# WHAT THE TASK ASKS
Find the lines of the records in which the word "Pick" appears and report how many there are, as a number alone.
•••
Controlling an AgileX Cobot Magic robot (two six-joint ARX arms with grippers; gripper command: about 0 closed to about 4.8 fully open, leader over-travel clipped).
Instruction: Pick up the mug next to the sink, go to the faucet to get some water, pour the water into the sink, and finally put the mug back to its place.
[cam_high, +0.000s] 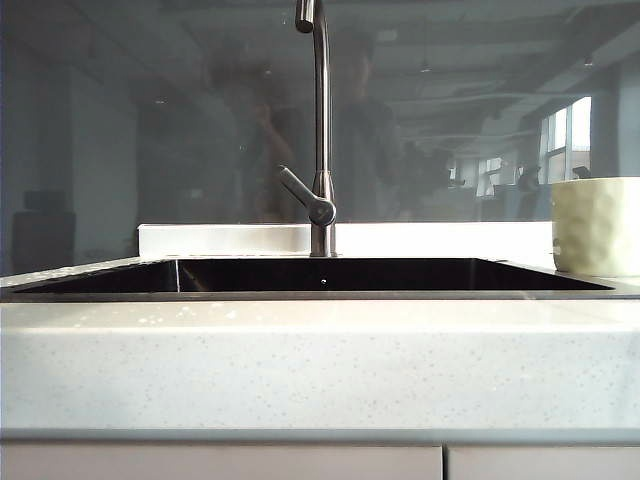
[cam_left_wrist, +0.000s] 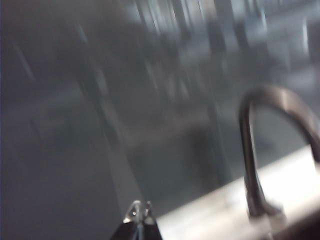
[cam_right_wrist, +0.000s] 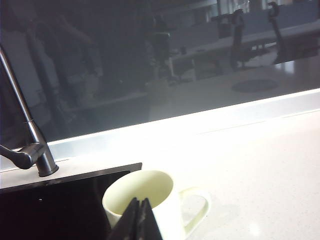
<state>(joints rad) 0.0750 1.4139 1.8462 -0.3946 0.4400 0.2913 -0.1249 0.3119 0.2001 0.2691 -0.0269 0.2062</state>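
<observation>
This looks like a kitchen counter set up inside an office or lab. A dark recessed sink (cam_high: 330, 275) sits in a pale speckled stone counter (cam_high: 320, 365), with a tall steel faucet (cam_high: 320, 130) at its far edge and cabinet fronts (cam_high: 220, 463) below. The glossy dark back panel (cam_high: 150, 130) reflects windows, ceiling lights, desks and chairs.

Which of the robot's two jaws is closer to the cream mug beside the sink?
The right. Its shut jaws hang just in front of the mug on the counter, not touching it as far as shows. The left jaws, also shut, are over by the faucet, with no mug in their view.
</observation>
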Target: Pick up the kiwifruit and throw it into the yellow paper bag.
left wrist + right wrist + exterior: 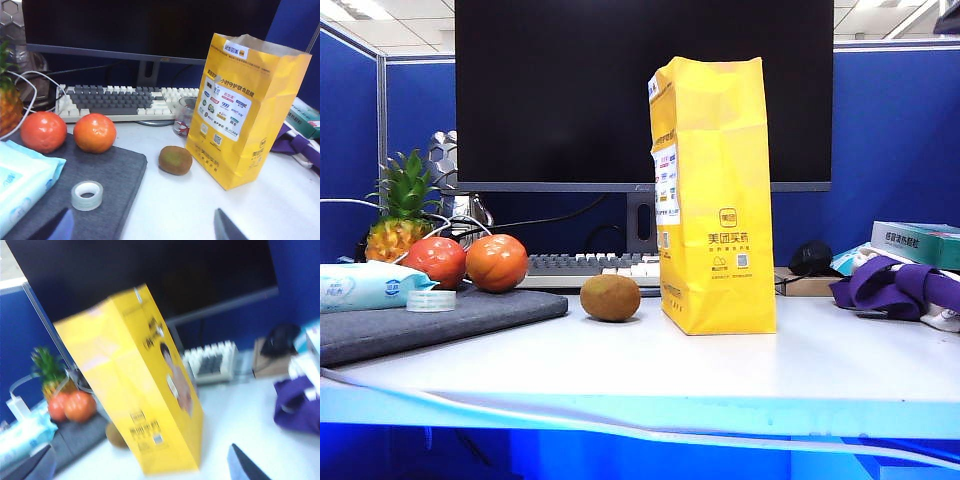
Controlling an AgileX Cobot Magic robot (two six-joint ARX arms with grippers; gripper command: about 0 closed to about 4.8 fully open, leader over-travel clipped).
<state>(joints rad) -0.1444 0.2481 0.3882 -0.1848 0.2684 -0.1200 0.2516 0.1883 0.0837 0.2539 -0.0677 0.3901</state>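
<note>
The kiwifruit, brown and oval, lies on the white table just left of the yellow paper bag, which stands upright with its top open. In the left wrist view the kiwifruit sits ahead of my left gripper, and the bag stands close beside the fruit. That gripper is open and holds nothing. My right gripper is open too, facing the bag; the kiwifruit peeks out behind the bag's base. This view is blurred. Neither gripper shows in the exterior view.
Two red-orange fruits, a tape roll and a wipes pack rest on a grey pad at left. A pineapple, keyboard and monitor stand behind. A purple cloth lies at right. A glass stands behind the bag.
</note>
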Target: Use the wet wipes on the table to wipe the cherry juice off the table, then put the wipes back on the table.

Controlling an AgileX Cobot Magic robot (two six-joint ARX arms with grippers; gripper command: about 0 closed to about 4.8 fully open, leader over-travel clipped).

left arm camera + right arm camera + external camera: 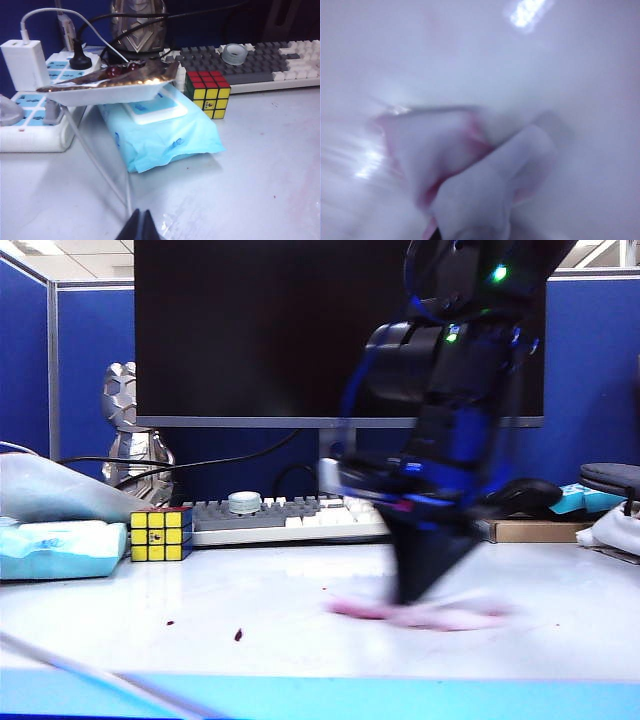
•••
# ANSWER TO THE PROBLEM
2